▶ _Exercise_:
Copy the line with "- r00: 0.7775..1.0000" and all lines following it through the last line of the entries, exactly as written.

◇ ◇ ◇ ◇

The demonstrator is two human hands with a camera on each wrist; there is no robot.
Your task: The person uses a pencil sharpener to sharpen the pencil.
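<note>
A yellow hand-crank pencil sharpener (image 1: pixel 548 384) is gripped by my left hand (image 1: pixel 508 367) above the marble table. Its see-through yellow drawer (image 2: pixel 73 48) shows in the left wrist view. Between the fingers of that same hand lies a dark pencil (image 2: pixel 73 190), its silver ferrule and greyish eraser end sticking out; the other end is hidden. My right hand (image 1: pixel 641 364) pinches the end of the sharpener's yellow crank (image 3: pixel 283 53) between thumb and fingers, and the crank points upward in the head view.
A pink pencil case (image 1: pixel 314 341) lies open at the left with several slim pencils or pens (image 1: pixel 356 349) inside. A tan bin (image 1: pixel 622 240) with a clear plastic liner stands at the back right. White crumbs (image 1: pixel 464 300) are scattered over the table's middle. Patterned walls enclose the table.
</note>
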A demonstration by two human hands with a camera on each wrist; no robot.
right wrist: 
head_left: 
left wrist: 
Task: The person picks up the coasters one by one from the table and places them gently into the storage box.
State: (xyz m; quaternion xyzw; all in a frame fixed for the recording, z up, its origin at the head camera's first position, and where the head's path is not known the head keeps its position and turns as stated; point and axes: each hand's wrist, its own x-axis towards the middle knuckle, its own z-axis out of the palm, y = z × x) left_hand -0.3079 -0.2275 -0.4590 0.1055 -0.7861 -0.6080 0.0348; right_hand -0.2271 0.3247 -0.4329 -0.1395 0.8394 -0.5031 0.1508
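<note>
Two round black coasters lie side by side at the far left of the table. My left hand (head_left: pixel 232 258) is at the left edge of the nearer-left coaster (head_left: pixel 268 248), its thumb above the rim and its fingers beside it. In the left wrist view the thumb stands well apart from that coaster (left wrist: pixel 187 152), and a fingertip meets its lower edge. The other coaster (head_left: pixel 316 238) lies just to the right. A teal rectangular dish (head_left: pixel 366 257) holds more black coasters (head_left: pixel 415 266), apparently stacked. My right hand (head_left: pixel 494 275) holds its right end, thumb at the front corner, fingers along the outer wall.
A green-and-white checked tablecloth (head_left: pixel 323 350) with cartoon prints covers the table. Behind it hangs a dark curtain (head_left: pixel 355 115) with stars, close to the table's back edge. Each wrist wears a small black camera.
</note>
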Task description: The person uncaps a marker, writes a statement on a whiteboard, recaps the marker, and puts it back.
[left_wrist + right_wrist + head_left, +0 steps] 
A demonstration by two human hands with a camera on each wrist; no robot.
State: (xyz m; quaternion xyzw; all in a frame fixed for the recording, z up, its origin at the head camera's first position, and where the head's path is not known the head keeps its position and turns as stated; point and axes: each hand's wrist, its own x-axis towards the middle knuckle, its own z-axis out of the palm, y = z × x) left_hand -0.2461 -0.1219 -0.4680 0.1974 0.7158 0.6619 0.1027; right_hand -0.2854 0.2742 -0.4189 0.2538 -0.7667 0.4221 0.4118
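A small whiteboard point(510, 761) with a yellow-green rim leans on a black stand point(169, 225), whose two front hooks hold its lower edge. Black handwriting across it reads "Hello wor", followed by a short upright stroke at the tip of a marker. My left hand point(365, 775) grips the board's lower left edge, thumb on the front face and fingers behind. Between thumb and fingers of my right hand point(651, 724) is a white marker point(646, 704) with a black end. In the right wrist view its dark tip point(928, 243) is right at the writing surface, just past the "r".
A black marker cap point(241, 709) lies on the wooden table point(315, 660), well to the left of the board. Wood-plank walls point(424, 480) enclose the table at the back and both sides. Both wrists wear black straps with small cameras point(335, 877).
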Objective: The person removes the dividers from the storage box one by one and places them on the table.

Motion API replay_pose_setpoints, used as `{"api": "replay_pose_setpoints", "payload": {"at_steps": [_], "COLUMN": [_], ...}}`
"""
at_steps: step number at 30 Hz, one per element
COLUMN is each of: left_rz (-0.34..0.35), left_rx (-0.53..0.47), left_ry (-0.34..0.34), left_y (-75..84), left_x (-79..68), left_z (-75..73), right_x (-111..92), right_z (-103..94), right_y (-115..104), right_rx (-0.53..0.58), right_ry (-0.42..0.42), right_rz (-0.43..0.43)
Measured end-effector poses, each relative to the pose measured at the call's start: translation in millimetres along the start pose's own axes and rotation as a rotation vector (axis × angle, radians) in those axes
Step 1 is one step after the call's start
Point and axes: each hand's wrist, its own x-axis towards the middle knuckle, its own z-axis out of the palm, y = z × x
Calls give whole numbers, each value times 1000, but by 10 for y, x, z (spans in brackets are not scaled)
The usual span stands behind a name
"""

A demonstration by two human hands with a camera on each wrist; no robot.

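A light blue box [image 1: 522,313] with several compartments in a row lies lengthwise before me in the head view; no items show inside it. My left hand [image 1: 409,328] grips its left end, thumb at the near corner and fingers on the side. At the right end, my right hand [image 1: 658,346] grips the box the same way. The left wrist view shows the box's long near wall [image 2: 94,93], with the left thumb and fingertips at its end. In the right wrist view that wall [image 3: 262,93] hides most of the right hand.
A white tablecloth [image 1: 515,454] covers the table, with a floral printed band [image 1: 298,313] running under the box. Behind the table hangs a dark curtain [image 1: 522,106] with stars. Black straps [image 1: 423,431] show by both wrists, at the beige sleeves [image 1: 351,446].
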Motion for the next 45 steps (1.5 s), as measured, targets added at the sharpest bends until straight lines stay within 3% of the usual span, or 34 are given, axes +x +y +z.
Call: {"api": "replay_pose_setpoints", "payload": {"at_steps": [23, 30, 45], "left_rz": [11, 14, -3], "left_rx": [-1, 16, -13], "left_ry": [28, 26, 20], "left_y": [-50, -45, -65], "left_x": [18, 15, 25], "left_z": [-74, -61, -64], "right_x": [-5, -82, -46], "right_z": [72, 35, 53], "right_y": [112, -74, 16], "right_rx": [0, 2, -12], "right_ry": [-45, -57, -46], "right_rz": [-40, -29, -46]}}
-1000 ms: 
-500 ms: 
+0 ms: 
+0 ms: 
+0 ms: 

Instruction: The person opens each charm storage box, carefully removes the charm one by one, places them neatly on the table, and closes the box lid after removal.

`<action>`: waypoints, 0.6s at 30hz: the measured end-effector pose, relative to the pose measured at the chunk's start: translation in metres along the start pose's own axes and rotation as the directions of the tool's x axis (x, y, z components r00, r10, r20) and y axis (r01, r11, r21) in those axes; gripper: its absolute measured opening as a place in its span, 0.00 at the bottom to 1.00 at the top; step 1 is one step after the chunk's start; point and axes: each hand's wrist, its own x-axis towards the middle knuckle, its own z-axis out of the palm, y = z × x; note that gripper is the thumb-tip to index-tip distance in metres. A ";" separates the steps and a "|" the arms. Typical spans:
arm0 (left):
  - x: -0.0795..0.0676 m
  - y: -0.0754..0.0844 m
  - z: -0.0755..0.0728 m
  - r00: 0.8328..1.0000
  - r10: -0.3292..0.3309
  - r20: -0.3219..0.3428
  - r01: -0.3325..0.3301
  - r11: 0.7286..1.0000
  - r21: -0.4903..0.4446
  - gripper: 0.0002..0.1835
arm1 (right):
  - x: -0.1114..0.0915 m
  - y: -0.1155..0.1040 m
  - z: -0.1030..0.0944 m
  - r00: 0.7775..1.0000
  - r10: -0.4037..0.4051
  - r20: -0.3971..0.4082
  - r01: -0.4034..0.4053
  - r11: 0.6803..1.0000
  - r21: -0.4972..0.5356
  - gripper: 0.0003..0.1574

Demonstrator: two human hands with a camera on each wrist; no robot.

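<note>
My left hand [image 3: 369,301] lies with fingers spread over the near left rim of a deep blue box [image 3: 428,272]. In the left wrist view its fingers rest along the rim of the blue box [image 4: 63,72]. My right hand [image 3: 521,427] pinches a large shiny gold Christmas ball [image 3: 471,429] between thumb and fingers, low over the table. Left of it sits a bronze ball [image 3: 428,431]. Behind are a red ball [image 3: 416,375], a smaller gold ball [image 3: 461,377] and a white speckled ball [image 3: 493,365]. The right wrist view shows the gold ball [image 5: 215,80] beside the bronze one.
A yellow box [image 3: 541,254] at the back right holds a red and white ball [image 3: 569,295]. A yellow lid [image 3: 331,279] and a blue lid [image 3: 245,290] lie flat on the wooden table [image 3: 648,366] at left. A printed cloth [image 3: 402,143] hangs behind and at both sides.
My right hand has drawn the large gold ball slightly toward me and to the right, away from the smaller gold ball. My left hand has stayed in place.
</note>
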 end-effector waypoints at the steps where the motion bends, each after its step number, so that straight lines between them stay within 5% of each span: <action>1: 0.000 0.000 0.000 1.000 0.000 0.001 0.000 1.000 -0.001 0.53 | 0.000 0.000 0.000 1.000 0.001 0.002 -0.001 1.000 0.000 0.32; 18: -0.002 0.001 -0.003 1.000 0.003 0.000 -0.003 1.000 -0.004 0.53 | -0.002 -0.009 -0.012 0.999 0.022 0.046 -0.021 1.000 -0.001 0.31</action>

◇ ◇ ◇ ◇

▶ _Answer box_:
  - r00: 0.7775..1.0000
  - r10: -0.4037..0.4051
  - r20: -0.3971..0.4082
  - r01: -0.4034..0.4053
  - r11: 0.6803..1.0000
  - r21: -0.4972..0.5356
  - gripper: 0.0003..0.1574

Demonstrator: two human hands with a camera on each wrist; no robot.

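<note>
My left hand [image 3: 369,301] lies with fingers spread over the near left rim of a deep blue box [image 3: 428,272]. In the left wrist view its fingers rest along the rim of the blue box [image 4: 63,72]. My right hand [image 3: 521,427] pinches a large shiny gold Christmas ball [image 3: 471,429] between thumb and fingers, low over the table. Left of it sits a bronze ball [image 3: 428,431]. Behind are a red ball [image 3: 416,375], a smaller gold ball [image 3: 461,377] and a white speckled ball [image 3: 493,365]. The right wrist view shows the gold ball [image 5: 215,80] beside the bronze one.
A yellow box [image 3: 541,254] at the back right holds a red and white ball [image 3: 569,295]. A yellow lid [image 3: 331,279] and a blue lid [image 3: 245,290] lie flat on the wooden table [image 3: 648,366] at left. A printed cloth [image 3: 402,143] hangs behind and at both sides.
My right hand has drawn the large gold ball slightly toward me and to the right, away from the smaller gold ball. My left hand has stayed in place.
</note>
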 end-effector waypoints at the steps where the motion bends, each after its step number, so that straight lines between them stay within 5% of each span: <action>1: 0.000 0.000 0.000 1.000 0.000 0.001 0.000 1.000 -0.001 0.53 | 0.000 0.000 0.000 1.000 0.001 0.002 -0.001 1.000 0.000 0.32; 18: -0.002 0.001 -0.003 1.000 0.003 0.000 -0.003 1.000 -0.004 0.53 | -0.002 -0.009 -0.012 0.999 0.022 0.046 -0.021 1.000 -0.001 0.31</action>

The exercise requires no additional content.